Metadata Guide¶
When collecting or compiling new data, there are generally questions one is trying to answer. There are also often questions that will come up later—whether for yourself or others interested in using your data.
To improve both the Findability and Reusability of your data (ensuring FAIR principles) for yourself and others, be sure to note down the following information.
This is not an exhaustive list.
Be sure to include any other information that may be important to your particular project or field.
Checklist for Metadata to Record¶
- Description: Summary of your data, for instance:
- What are the contents of the data (images, text, type of animal)?
- Is it machine-ready?
- Where did it come from (Source)?
- Data Sources: Machine-readable sources of the data (links or other files).
- License Information: This is part of retaining records of a data source (eg., museum images, previous dataset). A record of licenses on the images must be retained to ensure they are respected.

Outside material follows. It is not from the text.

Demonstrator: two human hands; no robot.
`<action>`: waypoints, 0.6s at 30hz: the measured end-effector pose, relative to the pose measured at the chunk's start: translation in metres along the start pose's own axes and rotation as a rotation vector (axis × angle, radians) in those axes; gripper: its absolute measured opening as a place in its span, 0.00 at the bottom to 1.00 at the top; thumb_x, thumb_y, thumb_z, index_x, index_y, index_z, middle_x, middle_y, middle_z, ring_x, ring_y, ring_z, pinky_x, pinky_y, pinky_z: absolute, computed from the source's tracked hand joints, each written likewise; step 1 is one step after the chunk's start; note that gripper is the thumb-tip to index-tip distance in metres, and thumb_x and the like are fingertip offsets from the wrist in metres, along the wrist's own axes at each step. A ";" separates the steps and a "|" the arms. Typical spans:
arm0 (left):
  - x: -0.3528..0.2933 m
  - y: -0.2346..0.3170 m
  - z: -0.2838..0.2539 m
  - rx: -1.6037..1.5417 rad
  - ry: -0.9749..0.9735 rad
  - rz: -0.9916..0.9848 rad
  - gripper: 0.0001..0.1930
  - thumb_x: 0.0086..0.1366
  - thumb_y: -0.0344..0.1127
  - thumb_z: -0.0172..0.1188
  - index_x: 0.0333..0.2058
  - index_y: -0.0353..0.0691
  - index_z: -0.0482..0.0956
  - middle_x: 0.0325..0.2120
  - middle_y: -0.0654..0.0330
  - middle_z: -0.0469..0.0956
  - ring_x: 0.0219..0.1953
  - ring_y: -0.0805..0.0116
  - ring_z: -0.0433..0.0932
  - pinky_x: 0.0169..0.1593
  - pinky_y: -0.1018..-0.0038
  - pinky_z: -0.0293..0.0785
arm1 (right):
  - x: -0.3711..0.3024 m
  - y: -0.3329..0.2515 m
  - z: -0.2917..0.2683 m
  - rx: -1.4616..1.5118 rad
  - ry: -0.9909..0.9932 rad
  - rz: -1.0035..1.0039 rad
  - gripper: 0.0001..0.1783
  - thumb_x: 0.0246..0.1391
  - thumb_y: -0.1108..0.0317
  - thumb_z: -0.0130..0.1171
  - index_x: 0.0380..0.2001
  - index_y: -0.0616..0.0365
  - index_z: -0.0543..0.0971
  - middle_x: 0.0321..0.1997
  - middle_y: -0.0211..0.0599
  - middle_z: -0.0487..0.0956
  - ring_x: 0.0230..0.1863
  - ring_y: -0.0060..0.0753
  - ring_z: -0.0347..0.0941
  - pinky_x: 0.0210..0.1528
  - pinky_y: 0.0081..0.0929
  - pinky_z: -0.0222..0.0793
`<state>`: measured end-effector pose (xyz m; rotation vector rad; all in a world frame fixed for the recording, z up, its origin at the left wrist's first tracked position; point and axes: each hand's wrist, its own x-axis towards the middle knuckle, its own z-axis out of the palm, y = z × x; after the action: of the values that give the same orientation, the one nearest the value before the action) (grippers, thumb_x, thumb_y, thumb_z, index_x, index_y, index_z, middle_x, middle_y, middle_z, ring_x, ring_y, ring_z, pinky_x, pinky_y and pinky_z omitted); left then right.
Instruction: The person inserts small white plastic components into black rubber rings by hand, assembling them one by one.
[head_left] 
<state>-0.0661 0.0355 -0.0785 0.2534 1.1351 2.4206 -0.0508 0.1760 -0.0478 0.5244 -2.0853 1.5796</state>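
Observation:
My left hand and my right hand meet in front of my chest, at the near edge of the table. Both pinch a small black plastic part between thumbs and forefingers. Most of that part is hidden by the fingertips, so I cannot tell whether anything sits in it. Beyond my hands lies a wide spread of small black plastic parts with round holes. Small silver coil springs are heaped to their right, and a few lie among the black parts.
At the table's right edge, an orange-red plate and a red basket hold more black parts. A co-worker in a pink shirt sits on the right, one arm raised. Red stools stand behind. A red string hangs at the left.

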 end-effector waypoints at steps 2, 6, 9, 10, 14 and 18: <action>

If dealing with CC licenses, please see this OSU Library CC best practices guide.
- Dataset Structure:
- Organization of the full dataset (eg., file structure).
- Feature information: Information available for each image, such as species and subspecies designations, location information, etc.
- Instance information: Image type (jpg, tiff, png), number of pixels per image, coloring (RGB, UV), presence of scale or color indicators (ruler or ColorChecker), etc.
- Processing Steps: List modifications performed (as they're done) and include links to the code used (this should be organized somewhere, like a GitHub repository).
- Similarly, include any annotation process information.
- Tasks: What could this dataset be used for (eg., image classification, feature extraction, image segmentation, etc.).
- Curation Rationale: Why are you collecting and/or modifying this data?
- This ties into the question of tasks it could be applied to, both to help maintain the group focus, and increase the likelihood others interested in answering similar questions will be able to find and use your data.
- Author: The curator(s)/editor(s) of the data. Assumes sufficient modification of the data by you (and your team) or that you have collected it.
- If thinking about publishing the data, add ORCID to all Authors; these can be looked up on orcid.org.
- Related Publication: Any papers that are based on this dataset.
- Related Datasets: Provide links to any related datasets (may include previous/background research).
- Other References: Links to any related/background articles.
- Keywords/Tags: Terms one might search to find this dataset, eg., type(s) of animals, type(s) of images, imbalanced (if not even distribution of species/subspecies/etc).
- It helps to keep a running list.
- Notes: Any other image/data information.
Remember
Datasets cannot be redistributed without this information.